EXERCISE AIM: Take each line below that has "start" and copy it.

Extracted data entries:
====================

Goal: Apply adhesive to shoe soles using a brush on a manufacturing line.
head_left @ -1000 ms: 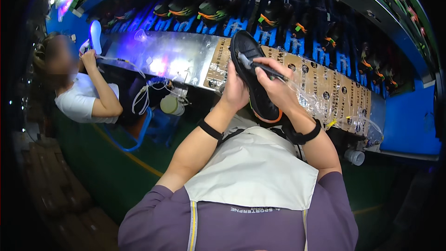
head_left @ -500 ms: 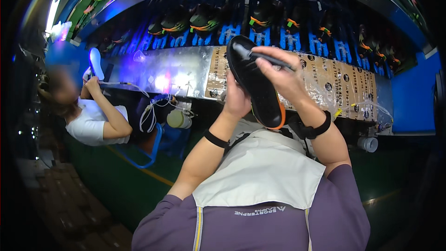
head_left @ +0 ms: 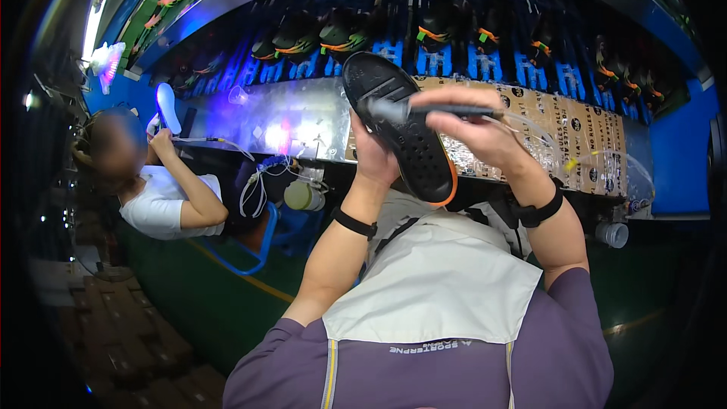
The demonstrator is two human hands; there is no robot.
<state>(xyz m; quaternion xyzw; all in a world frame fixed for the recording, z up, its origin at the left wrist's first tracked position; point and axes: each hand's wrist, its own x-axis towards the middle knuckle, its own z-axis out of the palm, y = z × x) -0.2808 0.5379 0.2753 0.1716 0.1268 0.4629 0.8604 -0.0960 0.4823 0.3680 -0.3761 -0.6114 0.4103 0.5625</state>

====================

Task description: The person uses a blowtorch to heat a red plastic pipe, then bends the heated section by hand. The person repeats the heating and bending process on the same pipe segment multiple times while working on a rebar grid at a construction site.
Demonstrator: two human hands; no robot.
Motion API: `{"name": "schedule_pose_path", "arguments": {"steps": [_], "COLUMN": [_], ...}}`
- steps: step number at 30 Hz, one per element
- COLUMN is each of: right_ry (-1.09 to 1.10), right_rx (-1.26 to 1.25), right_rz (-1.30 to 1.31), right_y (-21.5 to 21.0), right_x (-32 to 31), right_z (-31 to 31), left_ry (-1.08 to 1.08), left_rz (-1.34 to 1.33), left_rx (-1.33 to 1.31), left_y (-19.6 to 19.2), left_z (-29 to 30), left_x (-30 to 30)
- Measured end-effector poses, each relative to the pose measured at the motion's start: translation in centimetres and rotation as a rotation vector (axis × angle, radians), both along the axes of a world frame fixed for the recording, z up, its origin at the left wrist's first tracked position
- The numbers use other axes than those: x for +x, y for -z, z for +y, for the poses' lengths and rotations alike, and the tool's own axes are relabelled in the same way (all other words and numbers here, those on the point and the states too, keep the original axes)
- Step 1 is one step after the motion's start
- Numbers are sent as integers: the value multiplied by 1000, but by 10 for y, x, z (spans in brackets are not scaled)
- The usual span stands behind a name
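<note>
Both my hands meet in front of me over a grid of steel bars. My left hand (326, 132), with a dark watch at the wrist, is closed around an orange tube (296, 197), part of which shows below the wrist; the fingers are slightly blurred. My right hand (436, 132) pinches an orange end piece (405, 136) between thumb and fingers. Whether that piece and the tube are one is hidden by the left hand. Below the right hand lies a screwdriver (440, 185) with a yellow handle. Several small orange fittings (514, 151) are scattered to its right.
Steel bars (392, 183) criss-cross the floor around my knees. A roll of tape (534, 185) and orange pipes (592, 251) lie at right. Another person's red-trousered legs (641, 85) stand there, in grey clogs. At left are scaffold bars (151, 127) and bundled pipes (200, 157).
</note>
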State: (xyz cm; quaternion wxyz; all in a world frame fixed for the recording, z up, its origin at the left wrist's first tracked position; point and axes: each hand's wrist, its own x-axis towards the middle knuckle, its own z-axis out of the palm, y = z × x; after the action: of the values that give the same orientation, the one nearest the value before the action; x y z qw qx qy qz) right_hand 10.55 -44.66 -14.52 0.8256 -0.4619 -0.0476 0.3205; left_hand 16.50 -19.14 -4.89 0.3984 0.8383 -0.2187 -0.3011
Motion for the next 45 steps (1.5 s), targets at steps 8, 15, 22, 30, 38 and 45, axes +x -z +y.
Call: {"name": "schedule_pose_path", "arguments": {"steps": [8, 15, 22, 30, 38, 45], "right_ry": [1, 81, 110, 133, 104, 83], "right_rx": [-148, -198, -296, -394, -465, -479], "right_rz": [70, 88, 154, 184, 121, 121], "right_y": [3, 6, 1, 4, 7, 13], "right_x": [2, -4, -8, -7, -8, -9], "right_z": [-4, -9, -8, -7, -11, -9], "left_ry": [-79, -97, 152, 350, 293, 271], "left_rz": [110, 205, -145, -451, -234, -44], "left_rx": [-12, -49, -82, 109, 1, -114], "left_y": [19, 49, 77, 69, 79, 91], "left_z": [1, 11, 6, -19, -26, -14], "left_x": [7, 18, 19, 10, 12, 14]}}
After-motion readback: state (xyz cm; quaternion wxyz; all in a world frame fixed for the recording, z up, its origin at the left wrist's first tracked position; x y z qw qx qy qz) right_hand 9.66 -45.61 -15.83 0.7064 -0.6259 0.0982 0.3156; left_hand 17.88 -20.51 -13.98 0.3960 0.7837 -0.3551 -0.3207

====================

YOUR RESPONSE:
- Measured end-effector poses, each relative to the pose measured at the motion's start: translation in centimetres and rotation as a rotation vector (axis × angle, radians), both along the axes of a world frame fixed for the recording, z up, its origin at the left wrist's first tracked position
- Step 1 is one step after the motion's start

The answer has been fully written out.